**AIM OF THE EXERCISE**
The reply must consist of the lines from the first line of the records through the line containing "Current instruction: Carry", copied exactly, with every picture omitted.

[Extracted records]
------

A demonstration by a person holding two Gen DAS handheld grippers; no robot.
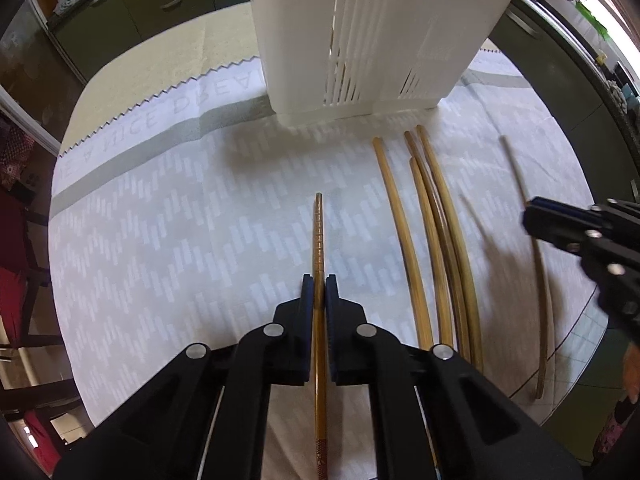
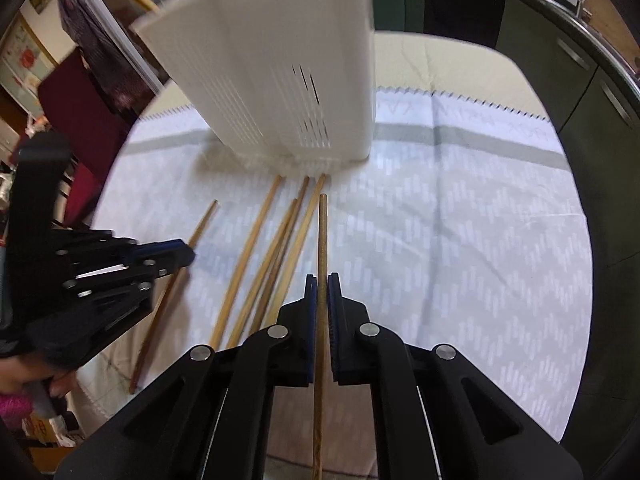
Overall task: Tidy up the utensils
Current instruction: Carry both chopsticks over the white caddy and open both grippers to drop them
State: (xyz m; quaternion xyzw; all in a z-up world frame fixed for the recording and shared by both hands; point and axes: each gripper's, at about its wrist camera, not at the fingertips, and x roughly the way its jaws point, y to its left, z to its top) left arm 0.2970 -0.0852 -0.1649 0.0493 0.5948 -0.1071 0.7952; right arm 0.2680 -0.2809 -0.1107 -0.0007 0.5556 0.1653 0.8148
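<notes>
In the left wrist view my left gripper (image 1: 319,285) is shut on a brown chopstick (image 1: 319,232) with a ridged tip, which lies along the jaws and points at the white slotted utensil holder (image 1: 360,40). Several pale bamboo chopsticks (image 1: 434,220) lie side by side on the cloth to its right. Further right, my right gripper (image 1: 530,216) grips a darker chopstick (image 1: 541,312), blurred. In the right wrist view my right gripper (image 2: 322,285) is shut on that dark chopstick (image 2: 322,236), the holder (image 2: 280,80) stands ahead, the loose chopsticks (image 2: 272,248) lie left, and my left gripper (image 2: 190,254) holds its chopstick (image 2: 160,312).
A pale patterned cloth (image 1: 180,220) with a grey stripe covers the round table. Dark green cabinets (image 1: 168,4) stand behind, and a counter edge (image 2: 592,64) curves at the right. A red chair (image 2: 76,96) is at the left. A person's hand (image 2: 36,376) holds the left tool.
</notes>
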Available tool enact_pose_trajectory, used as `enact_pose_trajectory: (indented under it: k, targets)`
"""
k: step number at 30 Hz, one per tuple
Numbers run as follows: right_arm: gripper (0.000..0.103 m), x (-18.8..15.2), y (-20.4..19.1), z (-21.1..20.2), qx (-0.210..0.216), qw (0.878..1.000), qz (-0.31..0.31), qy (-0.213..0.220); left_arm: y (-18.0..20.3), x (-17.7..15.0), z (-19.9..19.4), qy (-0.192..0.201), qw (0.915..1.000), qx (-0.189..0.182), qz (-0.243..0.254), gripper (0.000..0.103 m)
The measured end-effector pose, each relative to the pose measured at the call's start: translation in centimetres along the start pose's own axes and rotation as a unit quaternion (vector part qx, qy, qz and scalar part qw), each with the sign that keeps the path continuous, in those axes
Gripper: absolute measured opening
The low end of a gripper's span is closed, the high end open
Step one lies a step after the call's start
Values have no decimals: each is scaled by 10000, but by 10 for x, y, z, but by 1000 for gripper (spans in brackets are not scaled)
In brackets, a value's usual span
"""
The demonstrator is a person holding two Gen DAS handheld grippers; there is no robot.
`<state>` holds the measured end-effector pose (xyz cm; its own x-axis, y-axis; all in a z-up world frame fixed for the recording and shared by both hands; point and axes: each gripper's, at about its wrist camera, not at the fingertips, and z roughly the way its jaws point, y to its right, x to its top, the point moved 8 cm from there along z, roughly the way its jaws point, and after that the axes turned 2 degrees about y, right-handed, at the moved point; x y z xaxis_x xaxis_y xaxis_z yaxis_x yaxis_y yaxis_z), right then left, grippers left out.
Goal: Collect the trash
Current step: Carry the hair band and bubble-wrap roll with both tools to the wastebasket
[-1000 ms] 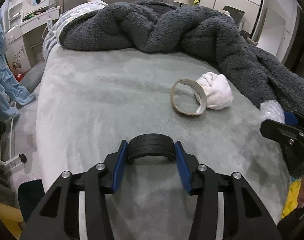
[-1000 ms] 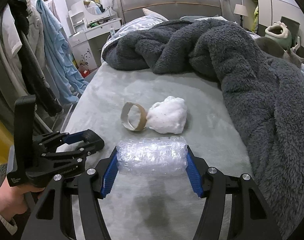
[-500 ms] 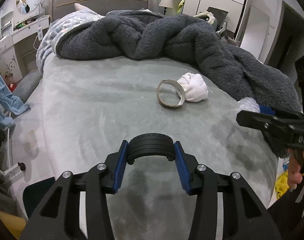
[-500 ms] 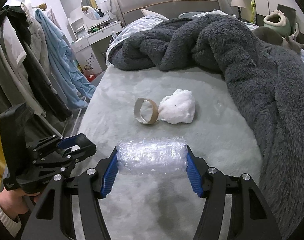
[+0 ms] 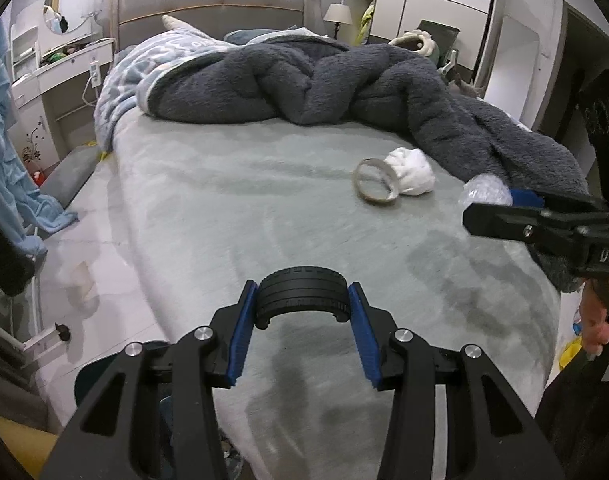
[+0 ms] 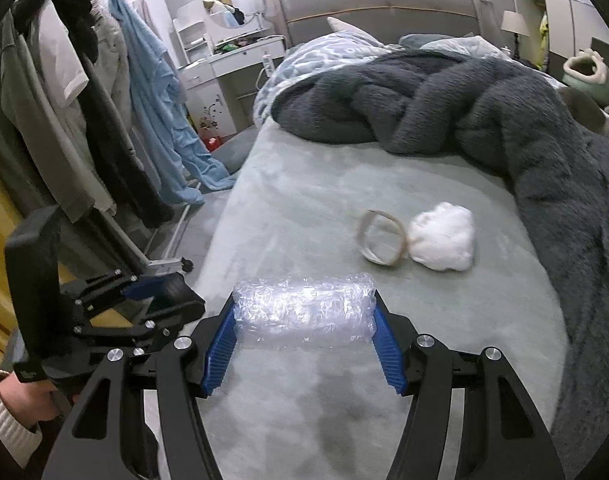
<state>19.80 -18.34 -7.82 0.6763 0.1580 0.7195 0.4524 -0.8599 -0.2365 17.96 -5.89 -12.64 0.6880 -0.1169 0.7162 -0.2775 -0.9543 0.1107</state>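
From the clothes rack (image 6: 84,120) beside the bed (image 5: 264,208), I read the scene left to right, placing everything against the bed.

My left tool (image 5: 302,320) hangs over the bed's near edge. Its blue ribbed pads (image 5: 240,336) clamp a black ribbed ring (image 5: 302,292), a short, curved, tyre-like band with moulded grooves.

My right tool (image 6: 304,336) hangs over the same near end of the bed. Its blue pads press on both ends of a bubble wrap roll (image 6: 304,310): clear, dimpled plastic in a soft cylinder, held crosswise above the sheet.

Farther up the bed, on its smooth grey-green plush cover, a cardboard tape core (image 6: 382,240) stands on its edge, a thin, slightly oval tan hoop. A white crumpled wad (image 6: 444,242), soft and lumpy, lies touching the hoop's right side.

A dark grey fleece blanket (image 6: 524,128), thick and twisted, is bunched across the bed's head end and down its right side.
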Motion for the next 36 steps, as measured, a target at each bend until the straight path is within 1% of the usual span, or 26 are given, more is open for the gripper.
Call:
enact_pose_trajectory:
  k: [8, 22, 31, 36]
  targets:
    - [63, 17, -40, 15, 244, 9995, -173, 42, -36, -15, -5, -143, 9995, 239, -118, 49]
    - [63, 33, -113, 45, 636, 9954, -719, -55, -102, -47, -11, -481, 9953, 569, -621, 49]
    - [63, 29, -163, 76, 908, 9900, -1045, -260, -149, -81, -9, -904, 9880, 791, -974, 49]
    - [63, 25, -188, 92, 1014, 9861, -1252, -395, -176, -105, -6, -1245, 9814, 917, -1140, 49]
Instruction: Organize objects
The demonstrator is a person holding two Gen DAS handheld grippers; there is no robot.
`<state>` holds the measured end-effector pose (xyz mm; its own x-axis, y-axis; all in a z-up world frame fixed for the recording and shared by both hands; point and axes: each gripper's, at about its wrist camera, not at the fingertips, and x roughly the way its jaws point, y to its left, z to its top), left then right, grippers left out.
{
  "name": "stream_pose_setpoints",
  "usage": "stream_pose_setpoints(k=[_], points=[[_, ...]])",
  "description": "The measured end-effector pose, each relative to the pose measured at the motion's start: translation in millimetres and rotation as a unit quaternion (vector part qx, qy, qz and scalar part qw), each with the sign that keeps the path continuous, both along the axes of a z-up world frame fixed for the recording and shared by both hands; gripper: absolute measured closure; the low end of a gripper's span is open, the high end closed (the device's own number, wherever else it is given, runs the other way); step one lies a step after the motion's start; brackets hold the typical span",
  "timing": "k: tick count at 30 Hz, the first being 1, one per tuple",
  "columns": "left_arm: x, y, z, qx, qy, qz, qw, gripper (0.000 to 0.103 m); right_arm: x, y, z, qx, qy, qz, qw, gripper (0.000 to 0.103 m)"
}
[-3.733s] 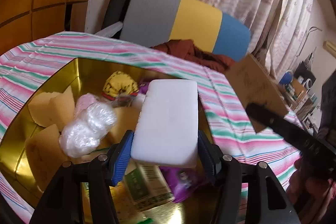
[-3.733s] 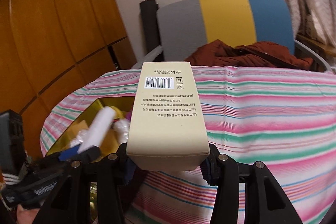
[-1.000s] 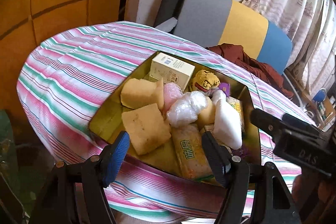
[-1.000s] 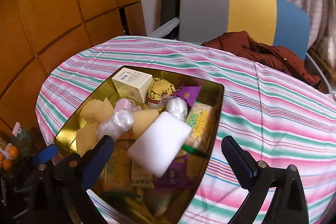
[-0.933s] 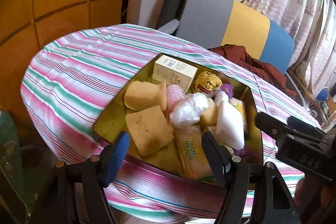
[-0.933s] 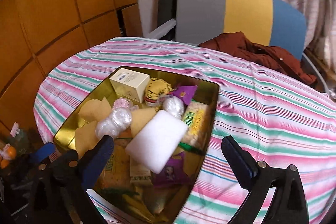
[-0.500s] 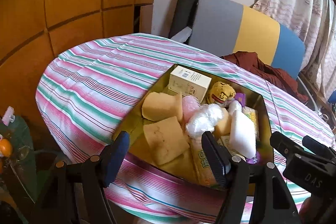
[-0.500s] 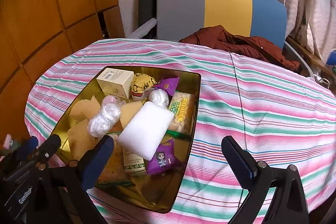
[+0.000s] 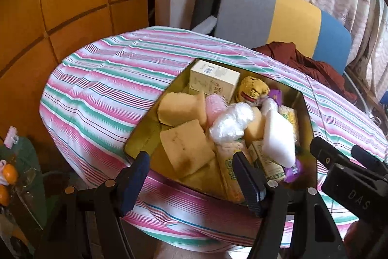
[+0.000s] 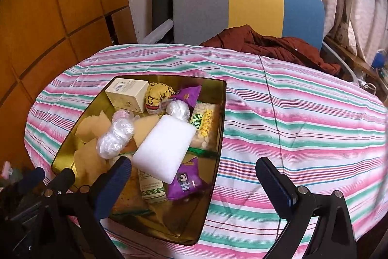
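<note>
A gold tin sat on a striped tablecloth, packed with items. Inside it, a white foam block lay on top near the middle, and a cream box filled the far corner. Above the tin's near edge, the left gripper and right gripper both stood wide apart, holding nothing.

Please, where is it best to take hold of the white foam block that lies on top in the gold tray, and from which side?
Probably across its two long edges, from above. The white foam block lies tilted on top of the other things in the gold tray, so its broad face and long sides are exposed. The right hand-held gripper is open and likely wide enough for its short width.
</note>
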<state>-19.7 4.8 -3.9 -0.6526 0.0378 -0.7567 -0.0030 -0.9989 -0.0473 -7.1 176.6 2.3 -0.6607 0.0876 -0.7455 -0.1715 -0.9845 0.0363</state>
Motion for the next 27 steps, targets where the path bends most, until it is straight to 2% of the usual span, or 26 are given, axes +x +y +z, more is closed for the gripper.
stream_pose_setpoints(k=[4, 8, 12, 16, 27], points=[[2.6, 0.4, 4.6, -0.030, 0.014, 0.015, 0.9993, 0.031, 1.3, -3.3, 1.6, 0.013, 0.006, -0.001, 1.000, 0.000], [3.1, -0.5, 6.5, -0.040, 0.017, 0.020, 0.9989, 0.031, 1.8, -3.3, 0.7, 0.018, 0.006, -0.004, 1.000, 0.000], [3.7, -1.5, 7.6, -0.044, 0.020, 0.024, 0.9986, 0.033, 1.7, -2.0, -1.2, 0.027, 0.004, -0.012, 1.000, 0.000], [5.6, -1.1, 9.9, -0.048, 0.027, 0.027, 0.9981, 0.040, 1.0, -0.3, -2.4, 0.031, 0.002, -0.016, 0.999, 0.000], [4.1, -0.7, 4.8, -0.040, 0.017, 0.024, 0.9988, 0.044, -0.2, -0.6, -6.3, 0.031, -0.003, -0.013, 0.999, 0.000]])
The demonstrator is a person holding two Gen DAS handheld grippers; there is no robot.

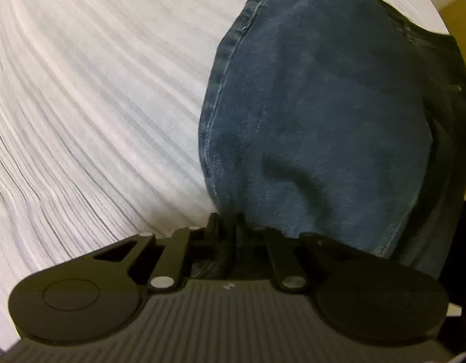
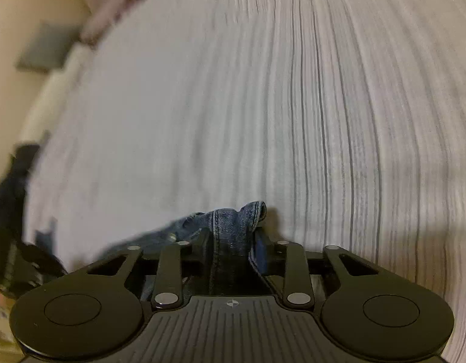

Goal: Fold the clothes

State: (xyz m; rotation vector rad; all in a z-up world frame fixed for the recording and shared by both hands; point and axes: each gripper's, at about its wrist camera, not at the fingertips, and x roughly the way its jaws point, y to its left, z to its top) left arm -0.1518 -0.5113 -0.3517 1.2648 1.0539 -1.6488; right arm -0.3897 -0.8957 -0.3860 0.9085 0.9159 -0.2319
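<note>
surface: white striped bedsheet [image 2: 263, 106] | beyond edge: beige floor [image 2: 27, 15] | light: dim, warm

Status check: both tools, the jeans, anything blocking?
Left tool shut on the jeans edge. Right tool clamped on a bunched denim fold. Jeans lie on the striped sheet. Nothing in the way.

- A white sheet [image 1: 97, 106] with thin grey stripes covers the bed and fills most of both views.
- At ten o'clock in the right wrist view, a blurred grey square [image 2: 45, 47] lies on a beige surface [image 2: 30, 6] past the sheet's edge.
</note>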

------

**ANSWER FOR THE TASK**
A demonstration by a person holding two Gen DAS handheld grippers; no robot.
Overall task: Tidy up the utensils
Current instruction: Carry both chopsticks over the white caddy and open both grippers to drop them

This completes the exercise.